I remember bucking snowdrifts out on the flats between Hampshire and Genoa, Ill., with four EL GP35’s on some forgotten eastbound out of Savanna. On another trip, we had three EL Alco C424’s and a GP35, and I remember the engineer taking his time as we “pumped air” at Savanna as he tried to figure out where everything was located on those strange locomotives.

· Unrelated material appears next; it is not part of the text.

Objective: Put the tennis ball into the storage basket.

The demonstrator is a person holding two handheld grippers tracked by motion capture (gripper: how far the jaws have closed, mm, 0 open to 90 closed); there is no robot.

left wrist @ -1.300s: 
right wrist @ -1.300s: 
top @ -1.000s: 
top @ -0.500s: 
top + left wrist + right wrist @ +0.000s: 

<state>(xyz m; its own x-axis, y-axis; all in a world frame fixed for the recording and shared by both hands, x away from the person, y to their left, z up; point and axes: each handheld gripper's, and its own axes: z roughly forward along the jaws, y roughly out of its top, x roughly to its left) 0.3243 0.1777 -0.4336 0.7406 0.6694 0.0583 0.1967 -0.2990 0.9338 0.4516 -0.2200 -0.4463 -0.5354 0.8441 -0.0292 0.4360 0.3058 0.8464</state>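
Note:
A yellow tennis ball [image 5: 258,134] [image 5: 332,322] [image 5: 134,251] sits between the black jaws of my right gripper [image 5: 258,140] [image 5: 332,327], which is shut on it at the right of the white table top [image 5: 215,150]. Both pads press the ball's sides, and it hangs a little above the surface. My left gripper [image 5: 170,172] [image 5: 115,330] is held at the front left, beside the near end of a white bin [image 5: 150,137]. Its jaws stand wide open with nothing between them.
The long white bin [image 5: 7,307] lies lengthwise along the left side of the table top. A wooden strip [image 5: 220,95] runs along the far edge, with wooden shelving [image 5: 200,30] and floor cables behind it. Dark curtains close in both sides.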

The most memorable trip I had aboard EL locomotives occurred on March 27, 1975. I was called at Savanna for train 198, an extra east under the Milwaukee’s recently revised freight-train manual, on duty at 11:45 a.m., with George Lancaster as conductor, 60 cars, and four EL E8A’s as power. Extra EL 817 East departed Savanna just after 12:30 p.m. and easily made the climb up Savanna Hill’s 1 percent grade out of the Mississippi River valley.
As was common practice in those days, our crew was issued a “work message” with its orders to “fill at Davis Junction.” This advance message al-lowed for the rear brakeman to ride up front so both brakemen were in position to do the work upon arrival there. Davis Junction was the crossing of the D&I with the line between Rochelle (Flag Center) and Rockford, Ill., owned by the Burlington but used on trackage rights by the Milwaukee.
I remember thinking to myself how smoothly those E8’s rode over the Milwaukee’s less-than-perfect, 131-lb.-jointed-rail, double-track right of way. It was quite a treat after a steady diet of Milwaukee GP40’s.
The trip was uneventful until we pulled up to the Davis Junction depot. As we approached, I saw the agent, Barry Meyers, leave the building in somewhat of a hurry and walk toward our approaching engines.
“What a nice guy,” I thought to myself, “Barry’s coming out to meet us. It saves me a walk to get the bills and the list.” But the look on Barry’s face was anything but congenial.
“Get back on your engines and get to Bensenville,” he barked. “The Erie has found out we stole their engines!” Hey, that was good enough for me—it got us out of the work.
Why did I suddenly remember this little incident after all these years? I was questioned by someone who saw a picture of Milwaukee GP40’s pulling a train on the EL somewhere east of Chicago. His logical question was, “Did the Milwaukee have a run-through power agreement with the EL?”
My reply was, “No. Those GP40’s were running off horsepower-hours we owed to the EL.” If my memory serves me correct, again, at least two Milwaukee GP40s were on EL property at all times for well over a year.